The problem is, if you go on a Medicare Advantage plan and you stay on that plan for longer
than 12 months—unless there’s a unique exception—you can come back to Original Medicare,
but you will no longer have guaranteed issue rights. You are no longer guaranteed the ability to
buy a supplement.
So again, they give you the ability to move back and forth. But once you try Medicare
Advantage, the clock starts ticking. After those 12 months pass, you can still come back—but
you’re no longer guaranteed the right to purchase that supplement regardless of health history.
That’s the big concern.
Patti:
Okay, so let’s talk about someone who has a company plan—retiree health coverage. They’re
working for a big company, very comfortable with the coverage, and they go onto that retiree
health plan. What’s important to know about that, Eric?
Eric:
You really have to understand the plan. There’s usually a very voluminous brochure that
explains it. But in our experience, a lot of individuals who work for large companies—maybe
publicly traded corporations—have access to retiree health plans.
We see a lot of people take those plans primarily because they retire before age 65. You’re not
eligible for Medicare or Medicare Advantage until age 65, unless you’re disabled. So many
people use those retiree plans to bridge the gap so they don’t have to buy private coverage on the
marketplace—
Eric:
—buy a private plan on the marketplace, and so forth. Now, the issue is when they get to age 65,
that plan may convert. In some cases, the benefit might go away at 65 and they simply have to
sign up for Medicare and the other components. Or that plan might convert to a Medicare
Advantage plan. It may convert to a supplement plan, right?
The supplement works with Original Medicare. Medicare Advantage is kind of its own thing—
it’s a different pathway. That’s the key question when it comes back to the trial period. If that
retiree coverage converts to a Medicare Advantage plan, that begins the clock.
So we have to be mindful and ask, “Is this the type of coverage we want?” Because then you’re
dealing with in-network versus out-of-network issues. It’s really interesting.
Patti:
So let’s say we have someone who’s 64, they get their pink slip—they’re downsized, whatever—
and they go on COBRA. They get 18 months of coverage through their current provider. They
may have to pay for it, but let’s talk about signing up. There’s a really important rule here—you
only have… how many months is it? Eight months to sign up?
Eric:
Yeah. That falls under one of the special enrollment provisions—and in my experience, it’s the
most common one we see. Let’s say someone is still working. We see a lot of people working
beyond age 65. They maintain group insurance, and then when they retire, they have eight
months to enroll in Medicare Part A and Part B.

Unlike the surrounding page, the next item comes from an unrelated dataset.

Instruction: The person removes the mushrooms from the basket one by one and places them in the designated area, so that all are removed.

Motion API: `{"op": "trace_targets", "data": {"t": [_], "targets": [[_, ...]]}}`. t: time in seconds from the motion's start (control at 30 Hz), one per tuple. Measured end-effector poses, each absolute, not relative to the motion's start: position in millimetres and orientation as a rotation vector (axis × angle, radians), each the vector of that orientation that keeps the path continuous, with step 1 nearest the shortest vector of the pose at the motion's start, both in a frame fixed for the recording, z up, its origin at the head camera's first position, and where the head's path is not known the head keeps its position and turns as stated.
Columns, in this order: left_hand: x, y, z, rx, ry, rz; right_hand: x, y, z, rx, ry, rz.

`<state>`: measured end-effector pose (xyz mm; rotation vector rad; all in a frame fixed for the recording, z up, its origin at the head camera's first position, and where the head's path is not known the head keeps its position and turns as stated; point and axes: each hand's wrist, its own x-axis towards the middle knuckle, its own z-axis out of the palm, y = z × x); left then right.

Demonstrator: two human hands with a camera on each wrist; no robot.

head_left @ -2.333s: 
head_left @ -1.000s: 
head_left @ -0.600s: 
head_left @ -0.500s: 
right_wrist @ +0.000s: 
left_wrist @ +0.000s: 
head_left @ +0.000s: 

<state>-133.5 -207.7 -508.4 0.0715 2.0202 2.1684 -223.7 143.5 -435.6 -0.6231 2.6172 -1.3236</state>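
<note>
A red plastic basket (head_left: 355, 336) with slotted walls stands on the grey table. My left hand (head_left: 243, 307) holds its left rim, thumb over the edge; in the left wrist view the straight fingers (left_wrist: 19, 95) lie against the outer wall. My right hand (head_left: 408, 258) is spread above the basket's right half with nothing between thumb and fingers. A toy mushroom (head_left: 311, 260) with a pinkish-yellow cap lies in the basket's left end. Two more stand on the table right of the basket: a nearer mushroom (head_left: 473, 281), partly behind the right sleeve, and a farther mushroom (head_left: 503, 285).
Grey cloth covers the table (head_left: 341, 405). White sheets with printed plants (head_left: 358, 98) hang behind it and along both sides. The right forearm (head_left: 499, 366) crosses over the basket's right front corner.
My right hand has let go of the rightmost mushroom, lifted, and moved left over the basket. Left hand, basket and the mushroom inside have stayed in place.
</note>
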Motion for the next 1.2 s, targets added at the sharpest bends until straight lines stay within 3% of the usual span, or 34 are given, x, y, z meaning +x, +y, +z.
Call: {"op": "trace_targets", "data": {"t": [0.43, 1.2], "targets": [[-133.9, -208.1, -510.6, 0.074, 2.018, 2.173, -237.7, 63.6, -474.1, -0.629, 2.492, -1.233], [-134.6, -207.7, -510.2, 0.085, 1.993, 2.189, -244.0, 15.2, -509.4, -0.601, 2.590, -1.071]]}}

Once they’re on Part B, they then sign up for a Medigap or supplement plan.
Patti:
That’s really important. So whether you retire or you’re downsized, you have eight months—
once you’re 65—to sign up for Medicare and secure your guaranteed issue rights.
Eric:
That eight-month window starts from the point you lose employer coverage. Now, something
important to consider is that some people are offered COBRA. COBRA simply extends
employer group coverage for up to 18 months in most cases, and sometimes the employer
subsidizes it—sometimes they don’t.
But what’s critical to remember is that COBRA does not extend the Medicare enrollment
deadline. That eight-month clock begins the moment you lose active employer coverage.
COBRA is not considered group coverage for purposes of that clock.
So if you’re over 65 and on COBRA, you can’t delay signing up for Medicare until the 18
months ends. You could do that, but then you’d be looking at a penalty.
Patti:
And those penalties can be significant. They don’t go away after a year or two—they last for the
rest of your life. It could be 10%, 20%—basically 10% for every year you delayed signing up.
Now, there is some wiggle room. We’ve gotten pretty creative helping people work around it—
but let’s not even get to that point, right?
Eric:
Yeah. It’s every full 12 months beyond when you were eligible that the penalty applies. So just
make sure you’re within that window. Guaranteed issue rights are key here—you want to be very
aware of when the clock starts. You need to be aware of your rights to get coverage without any
kind of underwriting, and it’s really key to make sure you—
Patti:
—get signed up. Key Financial, right? Yeah—right there. Key takeaways. Yes, exactly.
And you know what—when people are approaching age 65, all I can say to any of you at that
point is tick tock, tick tock. Be aware that you’ve got some really important decisions to make.
Call your advisor. If you have one, call us. Call somebody and get expert advice.
So here’s a question for you—this is something nobody really talks about. Let’s go back to
Medigap coverage. Medigap supplements Parts A and B, and it’s really important. When you
look at Medigap coverage, it goes by letters—A through whatever, right?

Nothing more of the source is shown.